Your response should contain every line from the data below that holds the string "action".

Segment Open

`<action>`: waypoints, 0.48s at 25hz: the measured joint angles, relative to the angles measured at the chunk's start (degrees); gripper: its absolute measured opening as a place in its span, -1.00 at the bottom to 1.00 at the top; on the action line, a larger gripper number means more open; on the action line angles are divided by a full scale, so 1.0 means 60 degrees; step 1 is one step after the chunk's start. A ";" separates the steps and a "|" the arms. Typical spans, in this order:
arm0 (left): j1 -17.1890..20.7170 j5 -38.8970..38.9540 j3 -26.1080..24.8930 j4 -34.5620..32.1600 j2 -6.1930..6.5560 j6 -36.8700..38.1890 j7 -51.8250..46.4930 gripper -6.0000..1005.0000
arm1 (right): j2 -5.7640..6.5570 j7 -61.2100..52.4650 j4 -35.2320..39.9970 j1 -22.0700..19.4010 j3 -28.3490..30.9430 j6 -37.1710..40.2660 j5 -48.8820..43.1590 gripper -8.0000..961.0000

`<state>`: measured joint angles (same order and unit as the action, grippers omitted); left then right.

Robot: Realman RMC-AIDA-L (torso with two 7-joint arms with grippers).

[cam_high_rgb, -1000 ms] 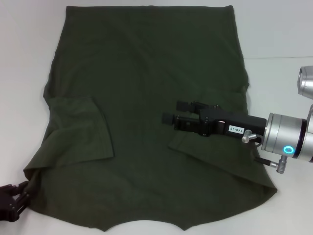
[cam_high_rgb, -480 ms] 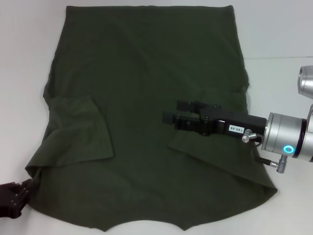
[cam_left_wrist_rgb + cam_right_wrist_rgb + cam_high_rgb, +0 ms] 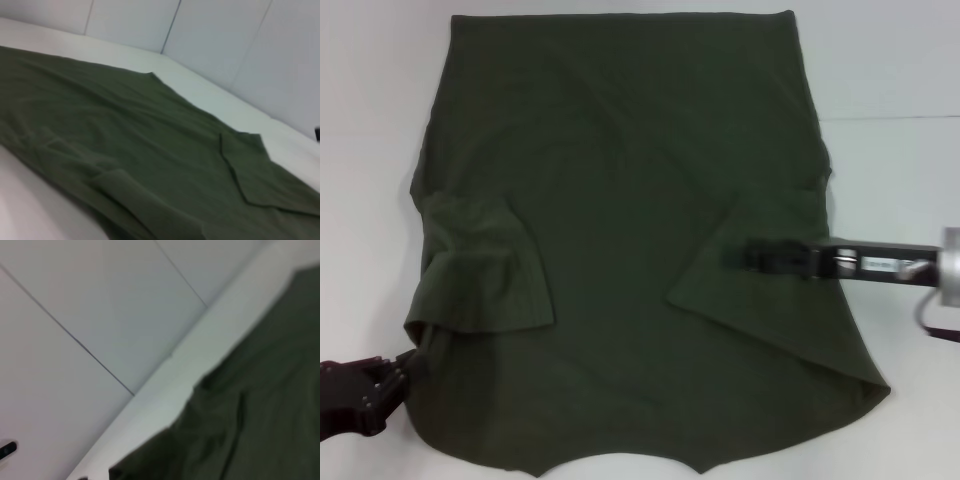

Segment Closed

_Task answer_:
`<action>`: waypoints, 0.48s at 25hz: the measured joint angles, relative to the angles measured at the chunk's start (degrees); gripper: its absolute measured opening as a place in its span, -1.00 at the bottom to 1.00 at the top; on the action line, a larger gripper number means more open; on the action line angles are divided by a full scale, so 1.0 means 60 degrees; step 1 is one step after the chunk's start. A ";" separates the steps and a "|" the arms. Typical spans, in this order:
`<state>`: measured joint angles (same order and unit as the action, grippers omitted); left then right.

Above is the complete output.